Fed Judge Rejects Challenge to North Carolina Voter Law

By:  Raven Clabough
Fed Judge Rejects Challenge to North Carolina Voter Law

A determination from a federal judge in North Carolina on Friday marks a significant moment in the battle over voter ID laws in the United States and is all but certain to come before the Supreme Court.

On Friday, Judge Thomas D. Schroeder of the Federal District Court rejected an effort by the NAACP and other civil rights groups and the Justice Department to block the application of a Republican-backed state voter ID law.

The New York Times writes of the North Carolina voting law:

The law, which was signed by Gov. Pat McCrory, a Republican, in 2013, will require voters to show a picture ID at the polls, but not until 2016. At issue in this case were changes already in effect, including the seven-day reduction of the state’s early-voting period; the elimination of a program that allowed for registration and voting on the same day during early voting; a ban on counting provisional ballots when voters cast them out of their home precinct; and a program that allowed 16- and 17-year-olds to "preregister" in anticipation of coming elections. The plaintiffs, including the state N.A.A.C.P., had argued that many of these provisions were particularly popular with black voters.

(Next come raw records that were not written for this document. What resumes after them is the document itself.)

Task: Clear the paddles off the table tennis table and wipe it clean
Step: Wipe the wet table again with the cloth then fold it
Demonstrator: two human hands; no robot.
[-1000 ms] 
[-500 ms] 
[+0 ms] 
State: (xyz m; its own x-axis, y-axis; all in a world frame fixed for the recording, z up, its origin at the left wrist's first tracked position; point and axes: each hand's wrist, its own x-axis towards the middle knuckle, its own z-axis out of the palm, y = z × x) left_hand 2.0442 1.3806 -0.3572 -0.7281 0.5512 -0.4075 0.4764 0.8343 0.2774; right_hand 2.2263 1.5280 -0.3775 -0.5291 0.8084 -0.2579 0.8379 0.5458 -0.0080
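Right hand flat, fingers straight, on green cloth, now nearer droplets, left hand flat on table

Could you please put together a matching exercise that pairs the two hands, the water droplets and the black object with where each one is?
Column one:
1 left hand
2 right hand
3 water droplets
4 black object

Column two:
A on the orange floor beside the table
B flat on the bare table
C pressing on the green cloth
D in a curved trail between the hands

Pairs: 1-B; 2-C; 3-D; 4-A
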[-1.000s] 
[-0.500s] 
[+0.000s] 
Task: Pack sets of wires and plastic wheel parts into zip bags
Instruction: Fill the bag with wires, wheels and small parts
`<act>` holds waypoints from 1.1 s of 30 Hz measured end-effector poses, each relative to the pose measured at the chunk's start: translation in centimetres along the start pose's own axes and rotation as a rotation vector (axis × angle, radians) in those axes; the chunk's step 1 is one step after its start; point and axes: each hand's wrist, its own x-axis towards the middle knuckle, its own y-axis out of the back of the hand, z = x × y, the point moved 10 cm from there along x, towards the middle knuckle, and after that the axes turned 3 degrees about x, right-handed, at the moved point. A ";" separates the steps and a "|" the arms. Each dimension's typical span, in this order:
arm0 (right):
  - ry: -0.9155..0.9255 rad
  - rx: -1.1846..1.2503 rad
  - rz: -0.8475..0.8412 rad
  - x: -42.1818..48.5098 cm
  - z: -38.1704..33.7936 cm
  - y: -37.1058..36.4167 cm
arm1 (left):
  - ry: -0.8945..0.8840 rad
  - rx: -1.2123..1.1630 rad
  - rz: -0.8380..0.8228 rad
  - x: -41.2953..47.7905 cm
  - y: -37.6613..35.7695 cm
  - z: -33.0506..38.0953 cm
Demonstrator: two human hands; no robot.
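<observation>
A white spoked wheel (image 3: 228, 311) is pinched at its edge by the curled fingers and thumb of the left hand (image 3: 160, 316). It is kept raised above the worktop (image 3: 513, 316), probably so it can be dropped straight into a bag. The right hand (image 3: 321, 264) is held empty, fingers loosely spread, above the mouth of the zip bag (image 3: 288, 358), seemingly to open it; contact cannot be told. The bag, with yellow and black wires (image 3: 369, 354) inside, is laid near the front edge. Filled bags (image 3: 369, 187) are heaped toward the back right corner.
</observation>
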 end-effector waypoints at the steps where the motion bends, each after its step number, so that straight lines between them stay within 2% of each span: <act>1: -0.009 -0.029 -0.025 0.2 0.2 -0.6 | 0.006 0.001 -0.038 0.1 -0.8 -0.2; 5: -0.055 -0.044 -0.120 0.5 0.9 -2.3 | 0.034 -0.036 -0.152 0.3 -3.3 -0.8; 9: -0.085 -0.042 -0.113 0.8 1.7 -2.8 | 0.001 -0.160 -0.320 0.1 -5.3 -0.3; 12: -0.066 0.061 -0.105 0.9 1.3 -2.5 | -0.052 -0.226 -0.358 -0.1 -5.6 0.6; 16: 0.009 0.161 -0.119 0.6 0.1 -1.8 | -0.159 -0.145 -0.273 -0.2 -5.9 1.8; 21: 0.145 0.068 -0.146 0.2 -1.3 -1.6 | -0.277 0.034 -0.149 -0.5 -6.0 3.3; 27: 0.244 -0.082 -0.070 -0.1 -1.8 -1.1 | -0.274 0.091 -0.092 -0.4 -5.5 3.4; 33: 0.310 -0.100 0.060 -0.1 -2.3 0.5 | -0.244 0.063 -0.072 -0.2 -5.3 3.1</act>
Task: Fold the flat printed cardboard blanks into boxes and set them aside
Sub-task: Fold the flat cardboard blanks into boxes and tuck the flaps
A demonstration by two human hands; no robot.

In his 125-page ruling, Judge Schroeder rejected the plaintiffs' arguments that the law, said to be one of the toughest in the nation, would place "disproportionate burdens" on African-American voters who intend to participate in the upcoming elections. He noted that North Carolina's history of racism does give "reason to be wary of changes in voting law," but added that there are a number of ways in which black voters have opportunities to get to the polls, even with the reduced ballot access written into the law.

He cited, for example, the part of the law that reduces the period for early voting from 17 days to 10 days. He wrote that while witnesses opined that the change would impact the get-out-the-vote efforts, "no witnesses testified that he or she will not be able to adjust operations readily to fit the new early-voting period." His decision ultimately declared that plaintiffs failed to prove that they were "likely to be irreparably harmed," and thus did not require the injunction.

Penda Hair of the Advancement Project, one of the lawyers for the state NAACP, stated that her team has not yet decided whether to appeal the ruling, but that they plan to challenge the voter ID provision in a full trial, set for next July. "We are disappointed," said Hair, "but we remain committed to prevailing on the trial on the merits."